Extract a dictionary of substring in bash? - regex

I have files of the kind:
(1), (2), (3), (4), (5), (6), (10), (11), (12), (13), (14), (15), (16), (17), (18), (24), (25), (26), (27), (28), (29), (30), (31), (32), (33), (34), (35), (36), (37), (38), (39), (40), (41), (42), (43), (51), (52), (53), (54), (55), (56), (57), (58), (62), (63), (64), (65), (66), (67), (68), (69), (70), (71), (72), (73), (74) Use method number 1. (7), (8), (9), (19), (20), (21), (22), (23), (59), (60), (61) Use method number 2. (44), (45), (46), (47), (48), (49), (50) Use method number 3.
I would like to build a dictionary containing the numbers between parentheses and link them to the sentences of the type: "Use method number #". So, in this case:
1,2,3,4,5...74 --> Use method number 1.
7,8,9,19....61 --> Use method number 2.
Currently I am building a complex while that reads regexs (^ *\([0-9]+\)), extracts each number, deletes the coincidence and starts again until regex is not found and then extracts the sentence. But this is quite poor in performance and tedious to maintain.
Have you got any suggestions on how to improve this through more compact methods other than the while do?
I am not bothered by the dictionary structure, do not consider it right now if it does not imply modifying the method.
EDIT. ADDING REAL DATA STRING:
(12), (13), (14), (15) P.S.: 3 días en cultivo de invernadero.

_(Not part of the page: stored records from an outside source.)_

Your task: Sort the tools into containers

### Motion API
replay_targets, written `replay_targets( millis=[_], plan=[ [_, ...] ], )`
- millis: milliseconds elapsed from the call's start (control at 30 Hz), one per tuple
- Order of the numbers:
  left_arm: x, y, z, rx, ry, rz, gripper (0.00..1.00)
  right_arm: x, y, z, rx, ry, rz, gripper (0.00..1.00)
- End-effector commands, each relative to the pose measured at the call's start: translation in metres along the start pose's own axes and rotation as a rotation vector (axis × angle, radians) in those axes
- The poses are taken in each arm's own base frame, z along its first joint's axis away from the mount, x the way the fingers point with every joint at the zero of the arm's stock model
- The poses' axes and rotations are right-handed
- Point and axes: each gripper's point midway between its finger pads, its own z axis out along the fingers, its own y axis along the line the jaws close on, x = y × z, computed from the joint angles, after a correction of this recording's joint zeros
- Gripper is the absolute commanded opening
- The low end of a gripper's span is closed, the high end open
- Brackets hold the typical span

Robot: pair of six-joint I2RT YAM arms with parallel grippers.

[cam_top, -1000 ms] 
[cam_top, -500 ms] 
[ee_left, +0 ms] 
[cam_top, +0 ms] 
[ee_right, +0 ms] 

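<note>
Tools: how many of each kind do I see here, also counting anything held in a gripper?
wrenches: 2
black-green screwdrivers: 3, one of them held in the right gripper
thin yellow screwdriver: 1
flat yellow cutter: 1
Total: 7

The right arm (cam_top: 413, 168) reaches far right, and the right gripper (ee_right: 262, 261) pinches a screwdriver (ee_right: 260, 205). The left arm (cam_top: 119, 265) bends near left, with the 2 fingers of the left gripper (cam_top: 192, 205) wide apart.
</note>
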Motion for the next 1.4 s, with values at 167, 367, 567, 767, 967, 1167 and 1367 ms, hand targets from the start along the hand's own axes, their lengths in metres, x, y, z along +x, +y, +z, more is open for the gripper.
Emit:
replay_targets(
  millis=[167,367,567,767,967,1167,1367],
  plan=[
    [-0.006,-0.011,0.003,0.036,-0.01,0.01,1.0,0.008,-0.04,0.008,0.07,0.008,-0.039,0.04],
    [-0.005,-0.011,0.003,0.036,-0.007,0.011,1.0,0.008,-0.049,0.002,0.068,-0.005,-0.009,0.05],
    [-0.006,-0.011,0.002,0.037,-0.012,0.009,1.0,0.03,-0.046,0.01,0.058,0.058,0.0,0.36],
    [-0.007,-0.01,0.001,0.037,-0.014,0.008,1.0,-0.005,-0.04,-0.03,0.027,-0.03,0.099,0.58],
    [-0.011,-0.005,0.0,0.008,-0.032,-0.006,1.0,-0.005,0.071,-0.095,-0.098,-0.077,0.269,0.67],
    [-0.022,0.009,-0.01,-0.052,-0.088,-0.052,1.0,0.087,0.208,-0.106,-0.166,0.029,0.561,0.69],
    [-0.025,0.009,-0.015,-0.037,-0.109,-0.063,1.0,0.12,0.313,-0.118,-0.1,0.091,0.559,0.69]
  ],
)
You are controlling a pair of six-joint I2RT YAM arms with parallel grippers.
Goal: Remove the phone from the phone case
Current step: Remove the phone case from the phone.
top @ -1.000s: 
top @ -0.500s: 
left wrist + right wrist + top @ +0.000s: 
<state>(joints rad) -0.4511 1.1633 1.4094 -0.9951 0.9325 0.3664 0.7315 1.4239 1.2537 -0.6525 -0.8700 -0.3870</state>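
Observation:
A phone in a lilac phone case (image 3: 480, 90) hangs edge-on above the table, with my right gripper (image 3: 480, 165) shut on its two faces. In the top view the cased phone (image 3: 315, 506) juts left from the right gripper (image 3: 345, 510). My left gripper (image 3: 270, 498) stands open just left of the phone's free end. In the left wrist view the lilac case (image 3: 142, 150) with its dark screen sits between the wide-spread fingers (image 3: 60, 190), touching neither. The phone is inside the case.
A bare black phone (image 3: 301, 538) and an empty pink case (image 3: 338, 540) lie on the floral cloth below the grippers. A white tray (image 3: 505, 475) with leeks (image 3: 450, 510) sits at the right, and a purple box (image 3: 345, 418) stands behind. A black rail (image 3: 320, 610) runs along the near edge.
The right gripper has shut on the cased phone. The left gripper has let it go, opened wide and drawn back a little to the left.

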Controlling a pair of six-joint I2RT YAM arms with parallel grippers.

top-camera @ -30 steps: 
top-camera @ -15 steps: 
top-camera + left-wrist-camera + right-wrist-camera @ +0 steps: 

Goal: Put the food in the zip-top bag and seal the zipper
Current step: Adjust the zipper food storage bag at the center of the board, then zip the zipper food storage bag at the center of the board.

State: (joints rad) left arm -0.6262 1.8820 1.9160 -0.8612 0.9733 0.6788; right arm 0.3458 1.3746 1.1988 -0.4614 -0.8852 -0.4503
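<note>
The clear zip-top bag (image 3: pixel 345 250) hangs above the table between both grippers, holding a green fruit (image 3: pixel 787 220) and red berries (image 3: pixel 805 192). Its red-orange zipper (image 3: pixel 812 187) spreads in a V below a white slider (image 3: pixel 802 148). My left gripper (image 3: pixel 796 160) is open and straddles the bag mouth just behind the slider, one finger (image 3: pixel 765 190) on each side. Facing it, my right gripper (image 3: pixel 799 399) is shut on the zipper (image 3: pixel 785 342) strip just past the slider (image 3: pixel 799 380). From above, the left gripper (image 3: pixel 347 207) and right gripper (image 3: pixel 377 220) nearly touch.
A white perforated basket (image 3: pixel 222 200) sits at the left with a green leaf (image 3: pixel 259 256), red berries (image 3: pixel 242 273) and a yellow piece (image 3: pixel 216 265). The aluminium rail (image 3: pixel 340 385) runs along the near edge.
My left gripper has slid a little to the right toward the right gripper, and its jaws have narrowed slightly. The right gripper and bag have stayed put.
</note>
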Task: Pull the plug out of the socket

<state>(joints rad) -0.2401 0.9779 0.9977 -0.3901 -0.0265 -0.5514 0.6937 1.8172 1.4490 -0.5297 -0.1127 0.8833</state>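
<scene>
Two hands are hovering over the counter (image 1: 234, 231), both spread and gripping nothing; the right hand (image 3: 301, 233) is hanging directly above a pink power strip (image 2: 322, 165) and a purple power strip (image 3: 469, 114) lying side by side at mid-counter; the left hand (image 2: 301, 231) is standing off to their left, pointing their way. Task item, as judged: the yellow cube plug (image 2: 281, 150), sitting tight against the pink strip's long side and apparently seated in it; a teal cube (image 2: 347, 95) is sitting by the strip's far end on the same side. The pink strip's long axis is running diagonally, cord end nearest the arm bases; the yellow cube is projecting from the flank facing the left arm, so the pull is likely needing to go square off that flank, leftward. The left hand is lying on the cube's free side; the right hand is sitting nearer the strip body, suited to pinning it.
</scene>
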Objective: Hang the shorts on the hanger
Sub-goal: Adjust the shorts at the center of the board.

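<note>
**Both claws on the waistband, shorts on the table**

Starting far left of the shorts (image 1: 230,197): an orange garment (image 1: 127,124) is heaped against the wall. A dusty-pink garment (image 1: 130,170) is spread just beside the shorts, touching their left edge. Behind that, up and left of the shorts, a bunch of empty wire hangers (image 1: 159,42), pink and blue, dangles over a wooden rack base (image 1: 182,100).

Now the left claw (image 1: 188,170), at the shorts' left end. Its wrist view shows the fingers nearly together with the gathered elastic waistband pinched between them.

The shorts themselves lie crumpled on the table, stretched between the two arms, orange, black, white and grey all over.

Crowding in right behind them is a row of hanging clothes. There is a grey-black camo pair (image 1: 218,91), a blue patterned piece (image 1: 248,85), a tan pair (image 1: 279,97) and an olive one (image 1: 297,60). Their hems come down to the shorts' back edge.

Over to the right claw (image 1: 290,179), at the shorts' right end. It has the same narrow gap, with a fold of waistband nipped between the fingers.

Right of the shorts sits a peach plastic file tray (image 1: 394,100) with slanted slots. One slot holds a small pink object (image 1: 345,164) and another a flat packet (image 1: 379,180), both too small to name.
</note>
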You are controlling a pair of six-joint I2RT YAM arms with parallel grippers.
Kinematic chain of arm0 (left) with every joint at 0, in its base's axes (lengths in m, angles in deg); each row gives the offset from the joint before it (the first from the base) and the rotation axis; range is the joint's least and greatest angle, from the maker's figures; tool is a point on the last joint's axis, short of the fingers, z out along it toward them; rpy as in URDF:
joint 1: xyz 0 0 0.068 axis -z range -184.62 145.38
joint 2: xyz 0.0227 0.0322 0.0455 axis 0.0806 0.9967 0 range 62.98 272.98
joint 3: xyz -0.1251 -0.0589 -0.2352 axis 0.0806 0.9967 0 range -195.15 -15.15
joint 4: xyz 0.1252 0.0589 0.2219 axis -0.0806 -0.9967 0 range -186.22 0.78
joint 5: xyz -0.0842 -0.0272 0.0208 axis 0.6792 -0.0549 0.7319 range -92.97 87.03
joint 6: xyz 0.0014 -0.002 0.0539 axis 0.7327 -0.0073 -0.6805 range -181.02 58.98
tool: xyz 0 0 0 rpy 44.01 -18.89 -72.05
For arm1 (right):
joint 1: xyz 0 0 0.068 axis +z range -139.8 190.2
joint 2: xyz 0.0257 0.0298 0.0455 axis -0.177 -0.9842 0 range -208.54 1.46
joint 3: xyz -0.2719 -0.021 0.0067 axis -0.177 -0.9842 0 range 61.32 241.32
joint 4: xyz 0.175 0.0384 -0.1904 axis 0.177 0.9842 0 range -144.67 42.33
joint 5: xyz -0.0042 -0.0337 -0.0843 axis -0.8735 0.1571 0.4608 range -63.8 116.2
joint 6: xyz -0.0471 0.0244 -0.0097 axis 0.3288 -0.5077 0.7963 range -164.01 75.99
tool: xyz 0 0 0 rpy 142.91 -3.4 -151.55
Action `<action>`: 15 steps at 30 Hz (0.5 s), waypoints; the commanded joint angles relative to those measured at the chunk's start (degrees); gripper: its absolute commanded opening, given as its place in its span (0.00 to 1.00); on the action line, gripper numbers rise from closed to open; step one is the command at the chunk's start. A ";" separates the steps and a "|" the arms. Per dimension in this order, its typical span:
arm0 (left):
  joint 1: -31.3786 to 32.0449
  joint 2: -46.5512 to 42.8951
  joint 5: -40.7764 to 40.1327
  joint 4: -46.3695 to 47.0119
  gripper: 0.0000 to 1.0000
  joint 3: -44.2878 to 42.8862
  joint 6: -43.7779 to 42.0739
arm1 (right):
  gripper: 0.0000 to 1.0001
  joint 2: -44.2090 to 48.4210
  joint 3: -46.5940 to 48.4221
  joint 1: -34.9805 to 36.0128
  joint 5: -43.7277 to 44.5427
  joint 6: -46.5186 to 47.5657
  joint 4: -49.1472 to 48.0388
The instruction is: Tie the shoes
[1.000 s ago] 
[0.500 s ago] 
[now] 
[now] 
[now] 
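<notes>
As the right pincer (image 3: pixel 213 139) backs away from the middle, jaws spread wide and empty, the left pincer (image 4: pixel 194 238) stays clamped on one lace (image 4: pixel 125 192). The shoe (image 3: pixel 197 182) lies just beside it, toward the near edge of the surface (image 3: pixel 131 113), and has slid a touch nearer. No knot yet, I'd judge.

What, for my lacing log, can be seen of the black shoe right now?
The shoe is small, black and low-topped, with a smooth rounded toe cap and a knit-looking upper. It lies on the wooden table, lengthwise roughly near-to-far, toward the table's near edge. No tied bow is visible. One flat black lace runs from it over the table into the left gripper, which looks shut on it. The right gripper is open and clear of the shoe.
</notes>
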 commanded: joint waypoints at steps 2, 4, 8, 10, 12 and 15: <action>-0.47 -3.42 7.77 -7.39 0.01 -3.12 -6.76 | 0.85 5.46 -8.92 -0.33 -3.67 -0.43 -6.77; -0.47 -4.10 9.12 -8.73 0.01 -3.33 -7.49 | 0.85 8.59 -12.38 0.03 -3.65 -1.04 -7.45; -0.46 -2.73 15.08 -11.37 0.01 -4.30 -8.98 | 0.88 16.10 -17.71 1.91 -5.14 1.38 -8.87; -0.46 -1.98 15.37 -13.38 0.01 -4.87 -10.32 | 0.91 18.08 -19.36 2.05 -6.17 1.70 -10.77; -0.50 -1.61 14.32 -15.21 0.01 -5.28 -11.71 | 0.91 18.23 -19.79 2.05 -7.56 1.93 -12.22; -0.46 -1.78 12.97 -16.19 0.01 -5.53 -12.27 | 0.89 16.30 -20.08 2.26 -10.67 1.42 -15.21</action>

Efectuar un máximo de 6 aplicaciones por
campaña a intervalos de 7 días utilizando un volumen máximo de caldo de 600 l/Ha. y un máximo de
7,5 Kg de cobre inorgánico por campaña.
(28) Tratamiento en otoño, pulverizando hasta una altura de 1,5 m.
(44), (45), (46), (47), (48), (49), (50), (51) Efectuar sólo tratamientos desde la cosecha hasta la
floración, limitando la aplicación a 1200 l. de caldo/Ha. y un máximo de 3 aplicaciones por campaña
(con un intervalo de tratamientos de 14 días) y un máximo de 7,5 Kg. de cobre inorgánico/Ha.por
campaña.

You can use sed:
sed -r 's/( *\(|\))//g;s/\./\n/g' input.txt
This assumes that your input file does not contain line breaks. If it contains line breaks the command needs to get modified a bit.
Explanation:
The first command s/( *\(|\))//g removes the parentheses and additional whitespace. The second command s/\./\n/g adds a newline after a dot.
Oh I missed that you want to add an additional -->. If you really need that, the second sed commands needs to get modified:
sed -r 's/( *\(|\))//g;s/U[^.]+\./--> \0\n/g' input.txt
Now the second command searches for the sequence U --> until a dot and prepends a --> plus adds the newline after the dot.
Output:
1,2,3,4,5,6,10,...,74 --> Use method number 1.
7,8,9,19,20,21,22,23,59,60,61 --> Use method number 2.
44,45,46,47,48,49,50 --> Use method number 3.
One another thing: The above commands adds an additional newline at the end of output. You can suppress that by adding a third sed command s/\n$// which removes the additional new line before the end of the output:
sed -r 's/( *\(|\))//g;s/U[^.]+\./--> \0\n/g;s/\n$//' input.txt

Quite an idiomatic gnu awk solution:
awk -v RS="Use method number [0-9]."
-v OFS=" --> "
'NF{gsub(/\s*|\(|\)/, ""); print $0, RT}' file
Test
$ awk -v RS="Use method number [0-9]." -v OFS=" --> " 'NF{gsub(/\s*|\(|\)/, ""); print $0, RT}' a
1,2,3,4,5,6,10,11,12,13,14,15,16,17,18,24,25,26,27,28,29,30,31,32,33,34,35,36,37,38,39,40,41,42,43,51,52,53,54,55,56,57,58,62,63,64,65,66,67,68,69,70,71,72,73,74 --> Use method number 1.
7,8,9,19,20,21,22,23,59,60,61 --> Use method number 2.
44,45,46,47,48,49,50 --> Use method number 3.
Explanation
-v RS="Use method number [0-9]." set the record separator to the string "Use method number X.`, X being a digit.
-v OFS=" --> " set the print separator.
NF{gsub(/\s*|\(|\)/, ""); print $0, RT} main code
-- NF {} if there is at least one field, proceed.
-- gsub(/\s*|\(|\)/, "") remove all spaces, ( and ) from the string.
-- print $0, RT print the replaced string together with the record separator that was used ("Use method number X."). Using RT instead of RS so that we catch the value of the specific X used in the string.
From man awk:
RT
The record terminator. Gawk sets RT to the input text that matched
the character or regular expression specified by RS.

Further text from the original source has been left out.